Discussion Topic: Identity Crisis Fantasy

Over the years I've become increasingly aware of a baffling trend - fantasy that does not want to be categorized as fantasy. (Same can be said of science fiction or the umbrella term speculative fiction.) Now I'm not trying to assign any blame here - it could be the idea/intention of the author, agent, editor, publisher, etc. and it doesn't really matter - but the end result is a book with magic or other fantasy elements doesn't sit with its siblings in the fantasy sections of bookstores and libraries, but with regular fiction.

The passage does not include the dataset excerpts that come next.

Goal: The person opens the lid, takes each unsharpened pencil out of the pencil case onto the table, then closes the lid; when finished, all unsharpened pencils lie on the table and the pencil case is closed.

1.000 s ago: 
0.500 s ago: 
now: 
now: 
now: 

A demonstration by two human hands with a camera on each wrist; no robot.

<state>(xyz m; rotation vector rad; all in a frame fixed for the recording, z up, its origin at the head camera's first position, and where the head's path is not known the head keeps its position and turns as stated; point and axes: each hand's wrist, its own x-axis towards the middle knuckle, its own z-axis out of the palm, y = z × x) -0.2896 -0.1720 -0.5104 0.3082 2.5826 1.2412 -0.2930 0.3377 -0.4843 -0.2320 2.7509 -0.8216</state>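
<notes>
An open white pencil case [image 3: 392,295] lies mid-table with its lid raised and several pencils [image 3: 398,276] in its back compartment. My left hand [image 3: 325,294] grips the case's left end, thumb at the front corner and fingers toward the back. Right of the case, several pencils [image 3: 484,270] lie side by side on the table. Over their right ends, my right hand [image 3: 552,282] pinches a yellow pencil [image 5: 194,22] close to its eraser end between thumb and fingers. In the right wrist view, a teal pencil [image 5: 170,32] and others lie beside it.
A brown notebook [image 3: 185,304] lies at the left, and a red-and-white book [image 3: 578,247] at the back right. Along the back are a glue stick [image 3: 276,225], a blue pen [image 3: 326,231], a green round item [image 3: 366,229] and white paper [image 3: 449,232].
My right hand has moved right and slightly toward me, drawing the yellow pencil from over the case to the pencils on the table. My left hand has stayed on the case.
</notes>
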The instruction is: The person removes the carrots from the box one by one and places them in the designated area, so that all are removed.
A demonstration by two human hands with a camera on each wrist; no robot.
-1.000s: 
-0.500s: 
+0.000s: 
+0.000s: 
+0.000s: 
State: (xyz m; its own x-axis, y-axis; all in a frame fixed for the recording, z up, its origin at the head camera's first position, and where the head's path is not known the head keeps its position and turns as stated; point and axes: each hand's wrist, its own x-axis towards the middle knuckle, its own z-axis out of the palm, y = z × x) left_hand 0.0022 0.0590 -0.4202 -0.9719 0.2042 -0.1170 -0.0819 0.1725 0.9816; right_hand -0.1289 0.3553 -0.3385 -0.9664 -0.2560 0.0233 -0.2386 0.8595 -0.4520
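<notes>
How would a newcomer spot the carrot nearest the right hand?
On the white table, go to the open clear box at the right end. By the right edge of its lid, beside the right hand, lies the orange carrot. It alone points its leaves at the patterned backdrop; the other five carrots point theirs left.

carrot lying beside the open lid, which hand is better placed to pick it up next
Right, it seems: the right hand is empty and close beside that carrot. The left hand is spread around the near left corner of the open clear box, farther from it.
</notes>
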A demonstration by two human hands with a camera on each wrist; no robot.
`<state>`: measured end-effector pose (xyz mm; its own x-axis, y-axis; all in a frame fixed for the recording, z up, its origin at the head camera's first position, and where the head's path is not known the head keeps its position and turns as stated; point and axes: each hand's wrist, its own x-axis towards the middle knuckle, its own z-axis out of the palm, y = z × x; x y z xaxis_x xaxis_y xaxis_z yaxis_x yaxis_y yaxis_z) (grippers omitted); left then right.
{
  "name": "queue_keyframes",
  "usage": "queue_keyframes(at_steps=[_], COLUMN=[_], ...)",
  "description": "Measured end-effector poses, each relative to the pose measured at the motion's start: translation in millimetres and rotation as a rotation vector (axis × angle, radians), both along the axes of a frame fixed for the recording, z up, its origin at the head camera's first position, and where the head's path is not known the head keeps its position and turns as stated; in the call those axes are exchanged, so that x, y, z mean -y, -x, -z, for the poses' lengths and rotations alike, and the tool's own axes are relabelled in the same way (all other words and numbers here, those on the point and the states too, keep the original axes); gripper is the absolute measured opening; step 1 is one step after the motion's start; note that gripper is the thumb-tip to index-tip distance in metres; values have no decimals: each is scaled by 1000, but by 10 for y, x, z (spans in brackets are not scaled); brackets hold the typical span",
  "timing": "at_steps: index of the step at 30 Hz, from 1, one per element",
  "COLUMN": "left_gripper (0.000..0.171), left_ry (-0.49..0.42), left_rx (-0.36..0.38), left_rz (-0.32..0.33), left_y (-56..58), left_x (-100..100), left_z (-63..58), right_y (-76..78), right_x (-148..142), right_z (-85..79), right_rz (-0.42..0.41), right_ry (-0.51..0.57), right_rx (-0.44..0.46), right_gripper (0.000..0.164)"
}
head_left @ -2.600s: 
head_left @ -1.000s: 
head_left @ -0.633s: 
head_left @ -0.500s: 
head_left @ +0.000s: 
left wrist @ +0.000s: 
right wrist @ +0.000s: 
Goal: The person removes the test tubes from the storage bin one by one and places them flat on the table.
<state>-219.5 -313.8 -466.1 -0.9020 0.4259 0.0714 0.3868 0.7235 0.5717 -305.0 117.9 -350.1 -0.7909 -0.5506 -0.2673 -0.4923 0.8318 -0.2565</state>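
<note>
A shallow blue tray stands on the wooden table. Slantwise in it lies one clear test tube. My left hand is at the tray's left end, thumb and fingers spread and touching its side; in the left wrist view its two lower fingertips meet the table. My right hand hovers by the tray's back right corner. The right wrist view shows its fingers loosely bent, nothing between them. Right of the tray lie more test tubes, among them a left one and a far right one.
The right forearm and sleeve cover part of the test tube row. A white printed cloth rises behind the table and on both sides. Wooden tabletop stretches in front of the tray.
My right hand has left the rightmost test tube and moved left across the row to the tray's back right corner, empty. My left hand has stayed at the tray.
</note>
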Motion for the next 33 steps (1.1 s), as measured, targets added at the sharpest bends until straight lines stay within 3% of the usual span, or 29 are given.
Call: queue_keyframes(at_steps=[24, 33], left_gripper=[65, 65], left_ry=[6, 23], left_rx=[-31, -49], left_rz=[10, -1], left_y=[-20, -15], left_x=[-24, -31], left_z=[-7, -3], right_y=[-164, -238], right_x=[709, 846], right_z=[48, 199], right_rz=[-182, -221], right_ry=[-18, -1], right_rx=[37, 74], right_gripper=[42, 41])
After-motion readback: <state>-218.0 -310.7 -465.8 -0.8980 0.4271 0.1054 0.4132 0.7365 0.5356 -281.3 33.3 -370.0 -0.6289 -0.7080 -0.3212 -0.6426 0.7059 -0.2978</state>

To be candid, this annoys me. The usual hope is that the book will sell better to mainstream audiences if it isn't labeled "fantasy," a stereotyped genre that many readers avoid. Of course, it's a little insulting to the fantasy genre - the implication that this particular book doesn't want to associate with its lesser peers. Fantasy, as with any genre, encompasses countless styles, tones, and sub-genres not to mention varying levels of quality. The fantasy stereotype usually jumps straight to Tolkien and other authors of high fantasy that can feel very Tolkien-esque. Not that I'm implying there's anything wrong with Tolkien or high fantasy works, but what few non-fantasy readers realize is how innovative and complex the genre is, from urban fantasy with magic intertwined with the mundane…to the increasingly popular steampunk with a nod to steam-powered gadgets and Victorian style…to slipstream fantasy that broaches boundaries between fantasy and science fiction, fantasy and horror, fantasy and mystery, etc. Yes, there's bad fantasy, and, yes, mainstream readers will judge genres they don't read based on what few books from that genre they know. However, there's something to be said for taking pride in what you are and whenever I see a book with magic, vampires, witches, curses, etc. shelved in mainstream fiction, I think we need a separate section entitled "identity crisis fantasy" for those magical books that can't figure out where they belong or simply don't want to go there.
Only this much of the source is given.